◆ **The task**: Copy out the lines of the records below, and only those lines, from the one with "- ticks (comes" through the one with "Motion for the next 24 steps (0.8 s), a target", exactly as they appear.

◆ **Data in this exercise**:
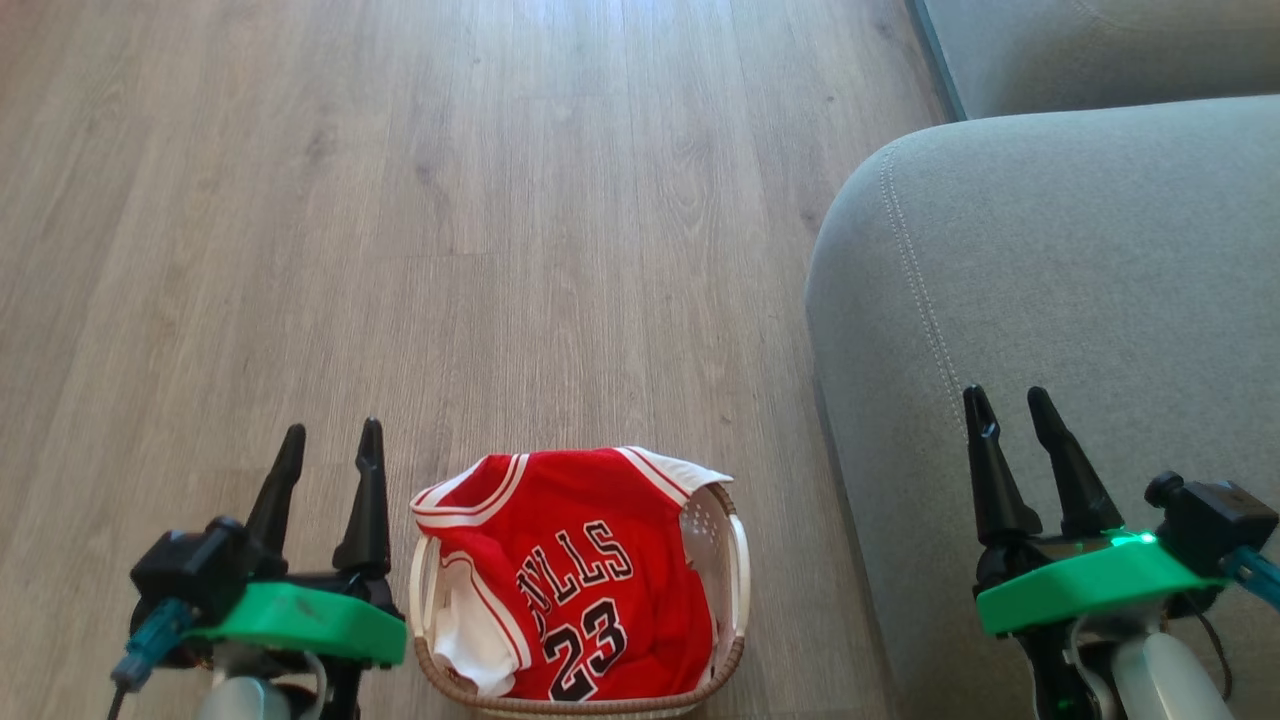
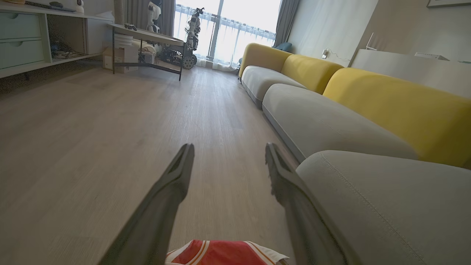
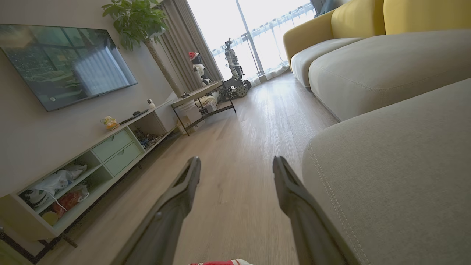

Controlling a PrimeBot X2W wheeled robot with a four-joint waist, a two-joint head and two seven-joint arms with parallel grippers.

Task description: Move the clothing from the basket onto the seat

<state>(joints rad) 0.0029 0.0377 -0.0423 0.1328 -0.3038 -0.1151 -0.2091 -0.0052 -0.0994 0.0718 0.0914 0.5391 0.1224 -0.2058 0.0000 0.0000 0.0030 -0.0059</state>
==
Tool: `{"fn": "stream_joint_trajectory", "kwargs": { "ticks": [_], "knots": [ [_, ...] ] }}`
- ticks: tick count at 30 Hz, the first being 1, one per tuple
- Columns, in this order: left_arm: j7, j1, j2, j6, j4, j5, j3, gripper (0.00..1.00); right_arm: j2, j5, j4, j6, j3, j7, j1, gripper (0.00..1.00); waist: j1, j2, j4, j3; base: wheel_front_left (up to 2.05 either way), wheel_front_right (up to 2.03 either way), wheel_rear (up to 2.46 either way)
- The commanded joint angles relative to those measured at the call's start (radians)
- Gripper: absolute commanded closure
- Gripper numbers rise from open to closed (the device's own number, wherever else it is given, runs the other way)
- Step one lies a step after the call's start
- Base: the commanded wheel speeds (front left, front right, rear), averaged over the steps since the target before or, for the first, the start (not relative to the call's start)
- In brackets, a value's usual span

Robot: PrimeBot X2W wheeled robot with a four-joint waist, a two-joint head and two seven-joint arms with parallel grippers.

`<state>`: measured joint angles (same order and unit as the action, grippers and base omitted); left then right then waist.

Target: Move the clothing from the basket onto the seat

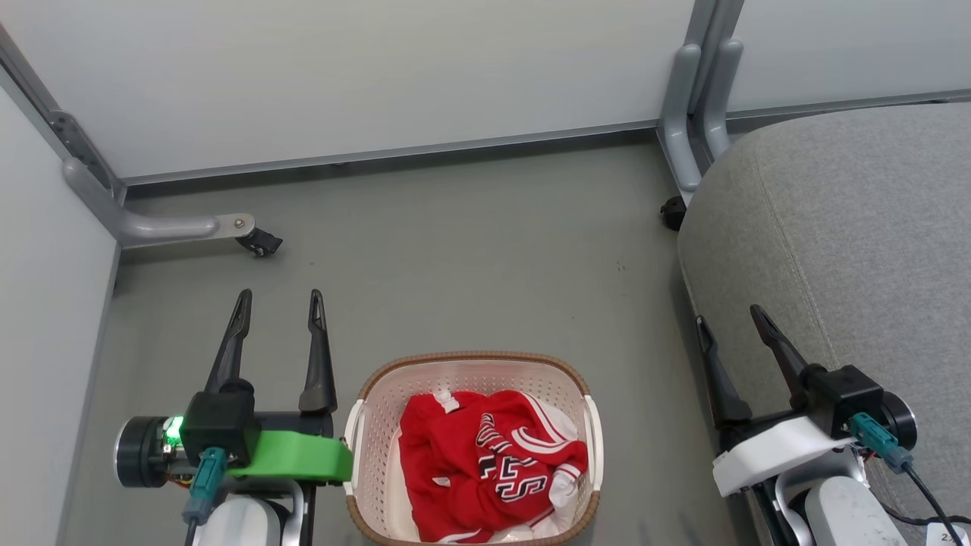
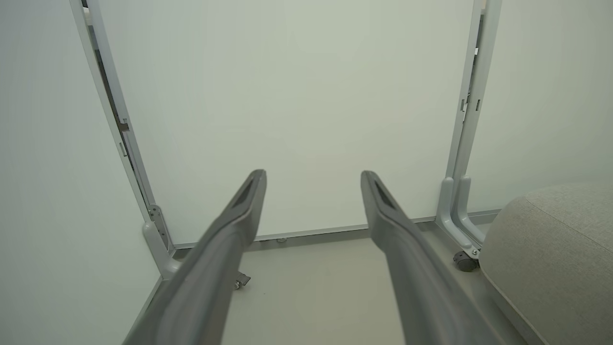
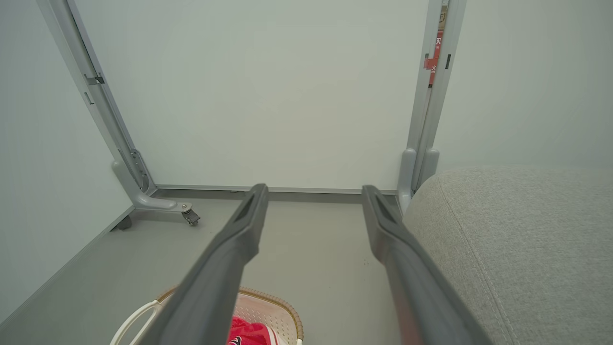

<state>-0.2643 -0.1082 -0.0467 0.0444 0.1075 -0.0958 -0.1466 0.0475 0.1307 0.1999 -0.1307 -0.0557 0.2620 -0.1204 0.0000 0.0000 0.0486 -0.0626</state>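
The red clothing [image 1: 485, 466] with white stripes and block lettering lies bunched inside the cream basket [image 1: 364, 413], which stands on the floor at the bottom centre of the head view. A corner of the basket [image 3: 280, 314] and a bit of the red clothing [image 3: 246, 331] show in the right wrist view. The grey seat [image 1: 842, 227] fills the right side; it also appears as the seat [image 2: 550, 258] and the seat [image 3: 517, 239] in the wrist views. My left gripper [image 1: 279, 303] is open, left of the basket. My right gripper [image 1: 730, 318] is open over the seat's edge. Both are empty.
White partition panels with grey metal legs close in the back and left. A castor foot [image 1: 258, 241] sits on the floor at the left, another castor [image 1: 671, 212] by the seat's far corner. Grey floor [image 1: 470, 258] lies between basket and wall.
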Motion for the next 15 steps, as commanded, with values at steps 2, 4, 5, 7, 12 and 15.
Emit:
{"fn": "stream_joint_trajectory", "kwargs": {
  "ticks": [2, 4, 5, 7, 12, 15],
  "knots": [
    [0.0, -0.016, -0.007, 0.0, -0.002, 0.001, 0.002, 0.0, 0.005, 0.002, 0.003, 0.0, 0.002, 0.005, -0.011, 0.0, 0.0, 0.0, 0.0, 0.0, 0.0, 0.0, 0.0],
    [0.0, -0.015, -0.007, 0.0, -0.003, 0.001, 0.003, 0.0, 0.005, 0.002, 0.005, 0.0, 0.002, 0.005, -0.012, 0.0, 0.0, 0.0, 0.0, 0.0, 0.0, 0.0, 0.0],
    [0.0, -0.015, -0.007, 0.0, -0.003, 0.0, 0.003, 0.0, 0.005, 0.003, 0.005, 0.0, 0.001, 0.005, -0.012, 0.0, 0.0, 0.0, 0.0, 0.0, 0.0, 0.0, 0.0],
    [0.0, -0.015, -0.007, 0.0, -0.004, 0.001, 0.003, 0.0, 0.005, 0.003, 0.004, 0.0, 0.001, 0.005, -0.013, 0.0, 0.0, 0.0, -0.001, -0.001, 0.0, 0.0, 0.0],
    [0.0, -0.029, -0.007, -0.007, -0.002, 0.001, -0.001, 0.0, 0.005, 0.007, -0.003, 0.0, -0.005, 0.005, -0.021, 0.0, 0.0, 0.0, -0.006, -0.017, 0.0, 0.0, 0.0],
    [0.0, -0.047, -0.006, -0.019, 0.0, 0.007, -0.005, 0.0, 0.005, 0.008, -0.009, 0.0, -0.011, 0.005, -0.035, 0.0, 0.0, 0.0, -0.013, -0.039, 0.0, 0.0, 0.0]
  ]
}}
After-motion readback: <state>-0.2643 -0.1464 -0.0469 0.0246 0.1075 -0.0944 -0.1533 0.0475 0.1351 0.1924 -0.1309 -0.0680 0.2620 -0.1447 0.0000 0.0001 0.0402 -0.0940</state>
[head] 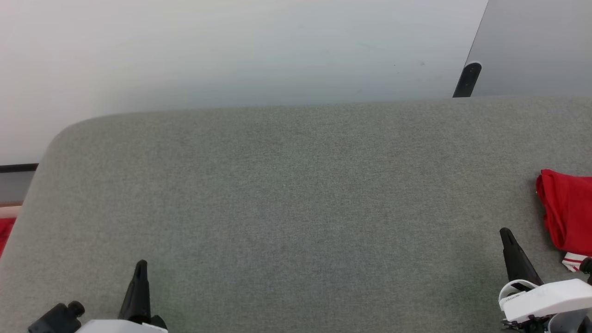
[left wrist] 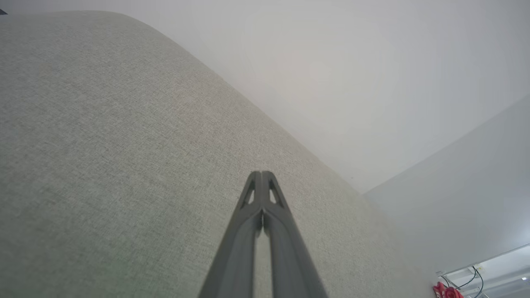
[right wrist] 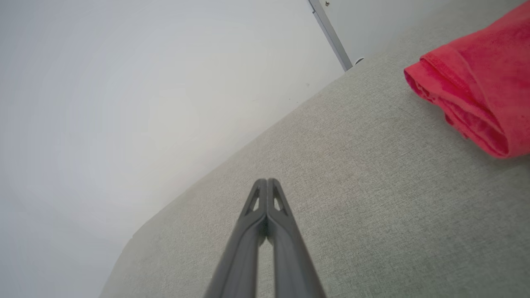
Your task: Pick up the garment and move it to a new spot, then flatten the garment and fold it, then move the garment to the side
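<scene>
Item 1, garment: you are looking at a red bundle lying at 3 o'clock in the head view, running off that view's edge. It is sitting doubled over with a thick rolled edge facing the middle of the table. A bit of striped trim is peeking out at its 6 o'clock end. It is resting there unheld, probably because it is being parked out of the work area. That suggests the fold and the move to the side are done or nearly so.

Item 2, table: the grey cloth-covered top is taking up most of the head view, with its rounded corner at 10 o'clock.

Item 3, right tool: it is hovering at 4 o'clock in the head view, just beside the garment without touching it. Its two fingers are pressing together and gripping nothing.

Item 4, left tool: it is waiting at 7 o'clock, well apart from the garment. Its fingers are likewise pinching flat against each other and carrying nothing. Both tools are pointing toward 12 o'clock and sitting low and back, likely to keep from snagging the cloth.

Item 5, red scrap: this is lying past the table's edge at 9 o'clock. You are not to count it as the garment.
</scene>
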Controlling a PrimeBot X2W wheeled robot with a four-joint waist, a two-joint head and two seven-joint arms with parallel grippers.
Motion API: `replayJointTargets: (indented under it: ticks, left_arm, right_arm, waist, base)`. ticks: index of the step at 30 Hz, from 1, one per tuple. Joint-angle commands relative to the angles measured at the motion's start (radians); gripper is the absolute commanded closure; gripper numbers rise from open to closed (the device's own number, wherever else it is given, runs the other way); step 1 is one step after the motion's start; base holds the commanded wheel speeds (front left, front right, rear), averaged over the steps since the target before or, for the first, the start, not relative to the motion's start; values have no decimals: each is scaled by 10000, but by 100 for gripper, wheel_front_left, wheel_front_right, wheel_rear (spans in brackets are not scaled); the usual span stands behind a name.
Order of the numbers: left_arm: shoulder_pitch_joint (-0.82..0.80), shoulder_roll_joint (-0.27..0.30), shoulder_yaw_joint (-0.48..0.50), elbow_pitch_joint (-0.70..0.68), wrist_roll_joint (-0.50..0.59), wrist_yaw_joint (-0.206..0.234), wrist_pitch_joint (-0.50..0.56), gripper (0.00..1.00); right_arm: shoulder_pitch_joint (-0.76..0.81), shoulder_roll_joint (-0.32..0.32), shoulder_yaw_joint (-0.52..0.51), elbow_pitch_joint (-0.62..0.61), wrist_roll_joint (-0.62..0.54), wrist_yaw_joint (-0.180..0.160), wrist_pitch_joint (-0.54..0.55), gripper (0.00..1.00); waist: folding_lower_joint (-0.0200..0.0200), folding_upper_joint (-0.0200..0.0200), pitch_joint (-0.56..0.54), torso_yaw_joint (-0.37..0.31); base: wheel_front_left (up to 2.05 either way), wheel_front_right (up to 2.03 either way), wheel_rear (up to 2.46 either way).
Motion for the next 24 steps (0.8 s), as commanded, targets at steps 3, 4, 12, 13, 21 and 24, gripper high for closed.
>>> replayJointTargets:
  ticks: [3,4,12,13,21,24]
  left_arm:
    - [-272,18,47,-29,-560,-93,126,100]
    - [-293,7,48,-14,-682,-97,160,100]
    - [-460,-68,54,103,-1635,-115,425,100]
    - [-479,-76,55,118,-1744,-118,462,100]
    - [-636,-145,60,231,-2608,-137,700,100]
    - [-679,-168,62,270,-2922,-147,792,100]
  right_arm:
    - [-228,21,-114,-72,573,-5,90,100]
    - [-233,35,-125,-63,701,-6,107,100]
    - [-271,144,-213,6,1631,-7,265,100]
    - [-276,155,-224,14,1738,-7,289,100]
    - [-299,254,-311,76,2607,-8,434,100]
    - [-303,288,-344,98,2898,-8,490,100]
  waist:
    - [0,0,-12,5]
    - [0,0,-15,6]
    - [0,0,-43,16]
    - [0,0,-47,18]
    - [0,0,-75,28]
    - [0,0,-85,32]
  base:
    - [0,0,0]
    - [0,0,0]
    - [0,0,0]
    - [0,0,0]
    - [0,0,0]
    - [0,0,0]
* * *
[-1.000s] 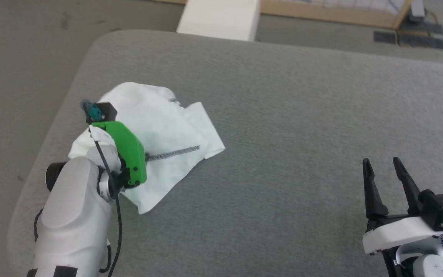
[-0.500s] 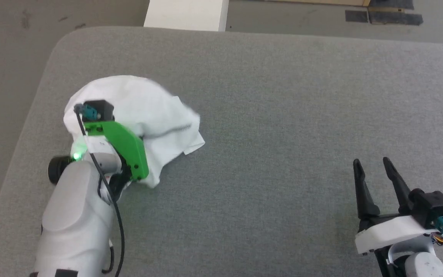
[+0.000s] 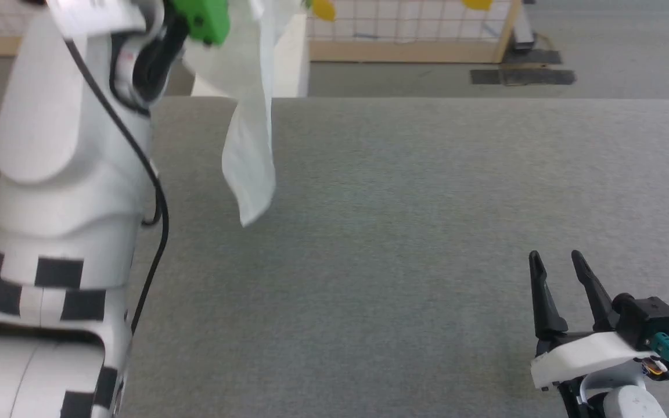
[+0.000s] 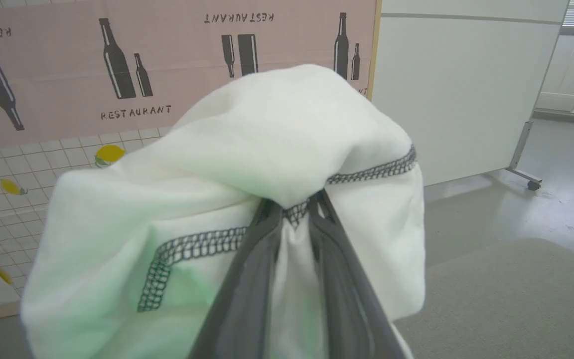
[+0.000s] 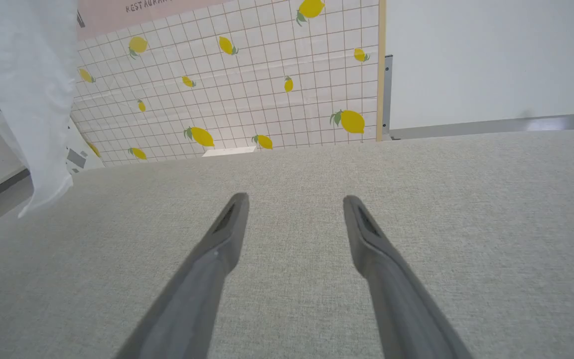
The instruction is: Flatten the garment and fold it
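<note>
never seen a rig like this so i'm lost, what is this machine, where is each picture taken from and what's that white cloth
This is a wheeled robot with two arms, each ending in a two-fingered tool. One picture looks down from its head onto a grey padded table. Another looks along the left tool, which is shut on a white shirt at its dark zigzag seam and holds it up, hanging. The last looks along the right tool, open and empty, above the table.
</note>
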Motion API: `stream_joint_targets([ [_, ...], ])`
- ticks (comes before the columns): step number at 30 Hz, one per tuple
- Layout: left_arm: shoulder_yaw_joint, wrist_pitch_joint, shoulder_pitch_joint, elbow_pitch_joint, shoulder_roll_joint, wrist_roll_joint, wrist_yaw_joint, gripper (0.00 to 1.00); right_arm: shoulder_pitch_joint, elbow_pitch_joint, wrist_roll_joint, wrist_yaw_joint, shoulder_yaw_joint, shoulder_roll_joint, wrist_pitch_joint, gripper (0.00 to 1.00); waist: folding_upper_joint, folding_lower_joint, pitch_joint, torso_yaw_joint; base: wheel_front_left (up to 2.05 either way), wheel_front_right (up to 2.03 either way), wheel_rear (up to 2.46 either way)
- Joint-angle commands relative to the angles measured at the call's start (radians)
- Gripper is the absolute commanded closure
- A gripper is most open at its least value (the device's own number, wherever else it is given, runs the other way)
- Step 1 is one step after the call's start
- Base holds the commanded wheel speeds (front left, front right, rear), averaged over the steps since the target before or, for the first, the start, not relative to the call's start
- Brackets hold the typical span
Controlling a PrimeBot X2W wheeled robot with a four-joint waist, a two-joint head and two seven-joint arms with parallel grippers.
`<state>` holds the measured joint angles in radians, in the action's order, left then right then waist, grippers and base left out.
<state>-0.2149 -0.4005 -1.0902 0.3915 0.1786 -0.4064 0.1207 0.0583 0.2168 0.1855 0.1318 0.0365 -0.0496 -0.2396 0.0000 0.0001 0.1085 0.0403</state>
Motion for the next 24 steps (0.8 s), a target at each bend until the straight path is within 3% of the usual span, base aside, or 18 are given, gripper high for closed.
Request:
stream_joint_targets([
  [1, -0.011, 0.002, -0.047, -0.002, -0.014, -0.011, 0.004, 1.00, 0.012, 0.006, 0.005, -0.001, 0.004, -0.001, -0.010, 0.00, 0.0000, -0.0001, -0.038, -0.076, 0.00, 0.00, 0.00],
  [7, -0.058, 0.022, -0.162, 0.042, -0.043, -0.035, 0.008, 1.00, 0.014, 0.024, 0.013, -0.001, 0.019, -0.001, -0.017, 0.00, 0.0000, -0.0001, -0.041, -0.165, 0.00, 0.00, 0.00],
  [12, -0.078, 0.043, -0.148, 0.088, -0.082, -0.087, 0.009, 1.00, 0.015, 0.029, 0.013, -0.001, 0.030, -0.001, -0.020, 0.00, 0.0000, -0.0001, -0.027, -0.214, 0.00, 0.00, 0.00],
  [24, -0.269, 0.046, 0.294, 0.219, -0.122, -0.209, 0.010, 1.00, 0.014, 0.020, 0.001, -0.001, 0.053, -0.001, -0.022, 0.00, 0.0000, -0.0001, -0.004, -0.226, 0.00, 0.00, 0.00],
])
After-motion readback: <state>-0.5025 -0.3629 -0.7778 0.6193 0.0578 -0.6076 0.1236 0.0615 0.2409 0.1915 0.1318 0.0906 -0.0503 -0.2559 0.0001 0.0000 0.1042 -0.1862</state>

◆ **Task solution**:
- ticks (comes before the columns): step number at 30 Hz, one per tuple
- Layout: left_arm: shoulder_yaw_joint, wrist_pitch_joint, shoulder_pitch_joint, elbow_pitch_joint, shoulder_roll_joint, wrist_roll_joint, wrist_yaw_joint, gripper (0.00 to 1.00); right_arm: shoulder_pitch_joint, elbow_pitch_joint, wrist_roll_joint, wrist_yaw_joint, shoulder_yaw_joint, shoulder_roll_joint, wrist_pitch_joint, gripper (0.00 to 1.00); waist: folding_upper_joint, folding_lower_joint, pitch_joint, torso_yaw_joint; base: wheel_front_left (up to 2.05 either way), wheel_front_right (up to 2.03 either way), wheel_rear (up to 2.46 either way)
- Joint-angle commands relative to the angles measured at the call's start (radians)
- Gripper is the absolute commanded closure
- A gripper is most open at its least value (the device's own number, wherever else it is given, runs the other way)
- Step 1 is one step after the call's start
- Base holds the commanded wheel speeds (front left, front right, rear), averaged over the steps since the target before or, for the first, the start, not relative to the call's start
- Brackets hold the typical span
Controlling a PrimeBot X2W wheeled robot with a four-joint waist, a two-joint head and two seven-joint arms with parallel grippers.
`<state>` holds the measured joint angles in radians, in the action's order, left then right then waist, grippers and base left out.
<state>-0.2149 -0.4005 -1.0902 0.3915 0.1786 -0.4064 0.1207 0.0583 0.2168 0.1855 0.1318 0.0365 -0.0496 -0.2396 0.0000 0.0001 0.1085 0.0403</state>
Motion for the next 24 steps (0.8 s), a target at each bend until the straight path is within 3% of the usual span, base aside, or 18 are given, gripper high for closed.

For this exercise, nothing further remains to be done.